[Opening DATASET CONTENT section]

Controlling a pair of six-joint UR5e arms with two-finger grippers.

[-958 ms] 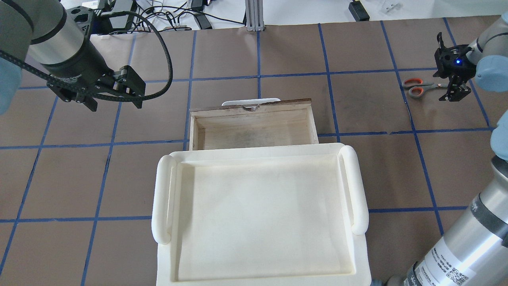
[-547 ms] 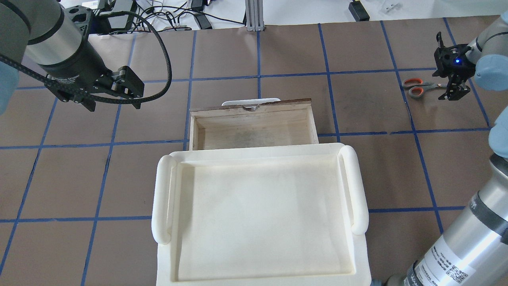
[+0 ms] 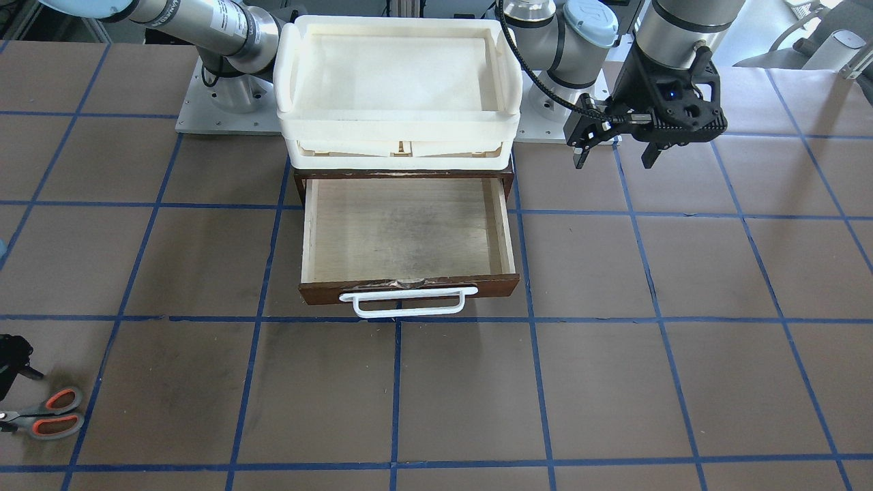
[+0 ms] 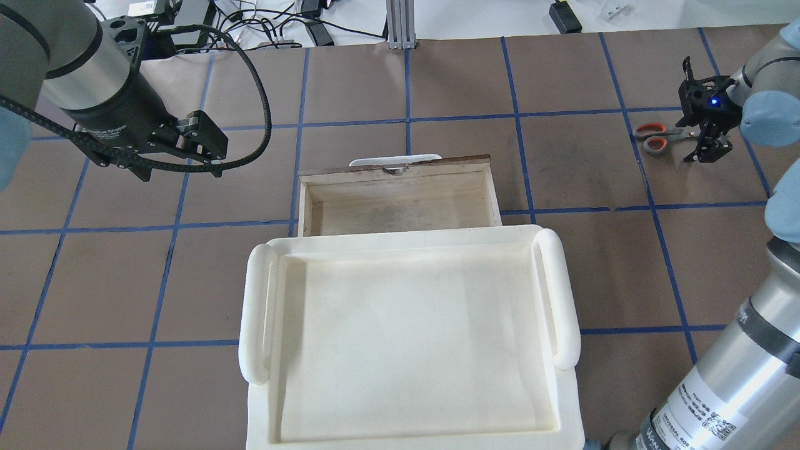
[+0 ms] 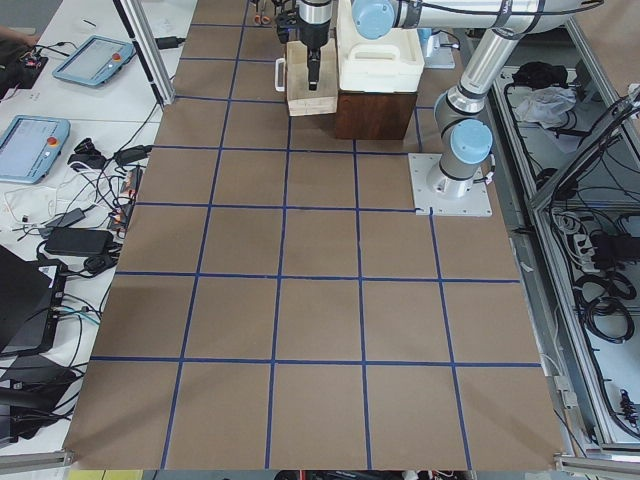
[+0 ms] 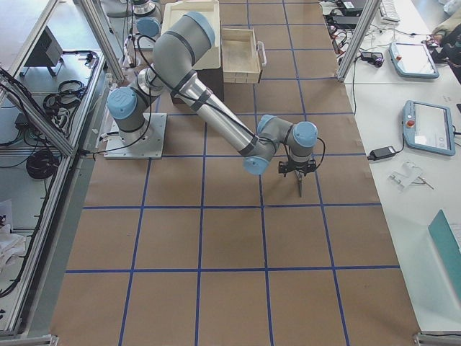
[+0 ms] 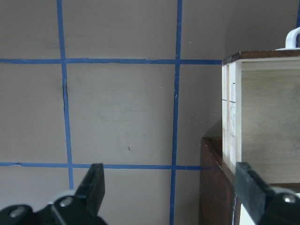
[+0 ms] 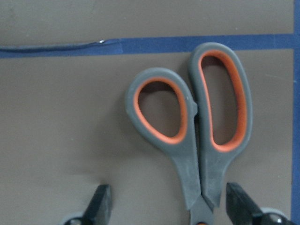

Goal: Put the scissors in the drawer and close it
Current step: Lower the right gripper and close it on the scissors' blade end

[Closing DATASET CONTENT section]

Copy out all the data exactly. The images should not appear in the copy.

■ RESULT OF THIS EXERCISE ■
Controlling a pair of six-joint UR5e arms with two-finger grippers.

[-958 ms] 
[-547 ms] 
[+0 ms] 
[+0 ms] 
[+0 ms] 
[+0 ms] 
[+0 ms] 
[+0 ms] 

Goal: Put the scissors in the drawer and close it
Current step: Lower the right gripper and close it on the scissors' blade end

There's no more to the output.